The Lake Sequoyah Sediment Removal Project is an ongoing effort to remove silt from Lake Sequoyah to improve water quality and increase the recreation potential of the lake. The sediment is removed by using dredging equipment. The dredge pumps the sediment water to a dewatering basin, into a structure called a geopool that removes the water. The sediment is very rich in nutrients and can be sold after it is dewatered for use in gardening or agriculture.
Why is it important?
The sediment carried by the white river has settled in the bottom of the Lake Sequoyah since the late 1950’s when the dam was built. In some areas, the lake is only 3-4 feet deep as a result of the accumulating sediment, which inhibits its recreational use. The sediment is carried onward to Beaver Lake, the main drinking water source for Northwest Arkansas. If the sediment is removed from Lake Sequoyah, it will improve the water quality in the area.
What is the current status?
The bridges were completed in 2017. An access road is currently being built so that the trucks and equipment will have access to the sediment dewatering site (Basin 3). The road will also provide safe access to E. Huntsville Rd. (Highway 16). When the access road is complete (Summer 2018), berms will be constructed around the dewatering basin. The berms should be complete by early 2019 and the dredge and dewatering equipment will be purchased so dredging operations can begin. The dredge that will be purchased will be portable, so that it could potentially be used at other lakes, such as Lake Fayetteville.

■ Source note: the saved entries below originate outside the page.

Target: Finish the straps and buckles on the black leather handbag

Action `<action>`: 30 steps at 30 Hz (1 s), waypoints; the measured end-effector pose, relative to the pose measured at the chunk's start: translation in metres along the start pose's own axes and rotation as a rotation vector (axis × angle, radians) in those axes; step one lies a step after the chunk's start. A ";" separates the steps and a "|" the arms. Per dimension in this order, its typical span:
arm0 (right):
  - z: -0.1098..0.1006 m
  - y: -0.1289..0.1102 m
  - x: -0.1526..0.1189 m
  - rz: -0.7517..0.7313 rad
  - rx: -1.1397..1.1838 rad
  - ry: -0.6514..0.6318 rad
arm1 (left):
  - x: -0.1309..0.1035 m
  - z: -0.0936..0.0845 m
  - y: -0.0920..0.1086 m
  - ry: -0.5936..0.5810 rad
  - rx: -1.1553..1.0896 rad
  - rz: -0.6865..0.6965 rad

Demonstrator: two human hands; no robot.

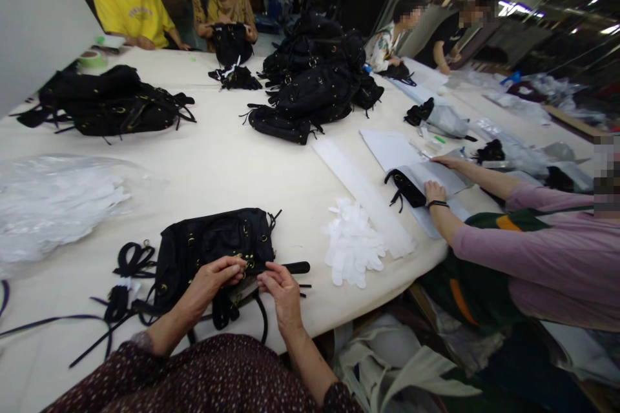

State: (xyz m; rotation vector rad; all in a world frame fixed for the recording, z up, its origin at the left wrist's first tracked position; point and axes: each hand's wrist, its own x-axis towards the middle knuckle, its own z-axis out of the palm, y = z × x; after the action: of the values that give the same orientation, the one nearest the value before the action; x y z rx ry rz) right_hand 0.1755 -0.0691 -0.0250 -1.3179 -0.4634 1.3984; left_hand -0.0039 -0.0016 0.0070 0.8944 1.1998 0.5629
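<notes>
A black bag (213,245) with small brass fittings lies on the cream table (208,168) just in front of me. My left hand (213,279) pinches the bag's front edge by a brass fitting. My right hand (281,293) is closed on a black strap (293,268) that sticks out of the bag to the right. Between the two hands I see a small pale tag or paper piece. Loose black straps (123,281) trail off the bag to the left.
A stack of white cut-out pieces (352,245) lies right of the bag. Clear plastic bags (53,203) sit at left. Piles of black bags (317,87) (111,103) fill the middle and far left. A person in pink (523,251) works at right; several others sit at the far side.
</notes>
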 end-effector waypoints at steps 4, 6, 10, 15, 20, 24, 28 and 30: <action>0.004 0.001 0.004 0.034 -0.008 -0.020 | 0.001 0.002 -0.003 -0.042 0.015 -0.057; 0.005 0.002 0.005 0.049 -0.021 -0.012 | 0.002 0.005 -0.004 -0.048 -0.001 -0.062; 0.002 0.004 0.006 0.064 -0.005 -0.018 | 0.002 0.011 -0.004 -0.044 0.011 -0.088; -0.001 0.005 0.003 0.072 0.031 -0.053 | 0.003 0.012 -0.006 -0.040 0.037 -0.121; -0.001 0.007 0.001 0.095 0.045 -0.049 | 0.008 0.011 -0.012 -0.059 0.028 -0.114; -0.001 0.007 0.001 0.112 0.014 -0.048 | 0.009 0.012 -0.013 -0.105 0.057 -0.089; -0.002 0.007 0.002 0.081 -0.056 -0.041 | 0.008 0.014 -0.012 -0.129 0.126 -0.048; -0.003 0.007 0.003 0.065 -0.082 -0.037 | 0.007 0.015 -0.012 -0.130 0.183 -0.013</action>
State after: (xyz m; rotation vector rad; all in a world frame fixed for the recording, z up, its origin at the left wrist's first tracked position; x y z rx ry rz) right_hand 0.1757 -0.0702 -0.0336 -1.3858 -0.5105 1.4731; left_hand 0.0117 -0.0070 -0.0055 1.0611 1.1510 0.3825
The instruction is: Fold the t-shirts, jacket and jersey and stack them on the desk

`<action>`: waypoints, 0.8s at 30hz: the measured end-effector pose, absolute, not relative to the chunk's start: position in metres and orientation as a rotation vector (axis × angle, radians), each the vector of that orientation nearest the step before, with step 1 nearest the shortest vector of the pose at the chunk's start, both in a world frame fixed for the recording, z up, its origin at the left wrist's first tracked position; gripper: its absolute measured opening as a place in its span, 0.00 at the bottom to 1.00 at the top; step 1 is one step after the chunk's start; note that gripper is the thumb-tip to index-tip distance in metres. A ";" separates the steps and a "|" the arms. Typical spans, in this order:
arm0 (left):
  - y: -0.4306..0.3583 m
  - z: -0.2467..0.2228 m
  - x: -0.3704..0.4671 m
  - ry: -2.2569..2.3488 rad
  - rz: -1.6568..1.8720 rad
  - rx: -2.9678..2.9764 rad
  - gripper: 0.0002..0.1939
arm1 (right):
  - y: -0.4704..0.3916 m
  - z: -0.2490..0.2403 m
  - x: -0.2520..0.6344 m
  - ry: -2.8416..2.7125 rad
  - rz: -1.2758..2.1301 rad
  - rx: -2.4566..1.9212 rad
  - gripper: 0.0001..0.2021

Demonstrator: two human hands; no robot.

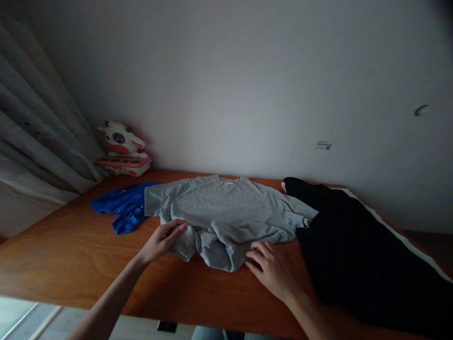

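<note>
A grey short-sleeved T-shirt lies on the wooden table, its neck toward the wall and its lower part bunched in folds. At the left of these folds, my left hand has its thumb and fingers closed on the cloth; some of its fingertips are hidden. My right hand rests by the bunched hem on the right, touching or almost touching it. The fingers there are loosely bent and spread, with no cloth visibly gripped between them.
Blue shiny cloth lies by the left sleeve. A black garment with a white stripe spreads over the right side, by the other sleeve. A cow-shaped toy keyboard stands in the back left corner, near a curtain. The table meets the wall behind.
</note>
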State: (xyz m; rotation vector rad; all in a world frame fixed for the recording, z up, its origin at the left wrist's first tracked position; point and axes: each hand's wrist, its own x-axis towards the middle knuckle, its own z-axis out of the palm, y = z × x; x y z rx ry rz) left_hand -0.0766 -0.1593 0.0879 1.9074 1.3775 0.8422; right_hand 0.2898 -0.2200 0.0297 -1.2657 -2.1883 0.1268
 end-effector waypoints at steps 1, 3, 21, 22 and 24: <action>-0.159 0.090 -0.080 1.387 0.883 1.855 0.31 | -0.219 0.029 0.287 -2.171 0.122 -1.269 0.04; -0.159 0.095 -0.092 1.410 0.959 1.764 0.33 | -0.219 0.033 0.289 -2.096 0.159 -1.270 0.08; -0.188 0.047 -0.130 1.304 0.508 2.580 0.37 | -0.150 0.018 0.286 -1.904 0.335 -1.347 0.14; -0.190 0.044 -0.131 1.315 0.516 2.587 0.34 | -0.143 0.015 0.282 -1.899 0.345 -1.368 0.16; -0.193 0.043 -0.131 1.330 0.542 2.565 0.28 | -0.135 0.012 0.276 -1.898 0.376 -1.402 0.15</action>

When is completion expected?
Lake Sequoyah sediment removal is an ongoing project. After the access road and berms are constructed and dredge and dewatering equipment is purchased, the sediment removal project will continue indefinitely to keep the water quality high and maintain recreational use of the lake.
How was this project funded?
Funds are budgeted each year within the Lake Sequoyah Sediment Removal/Dredging Project in the Utilities Department.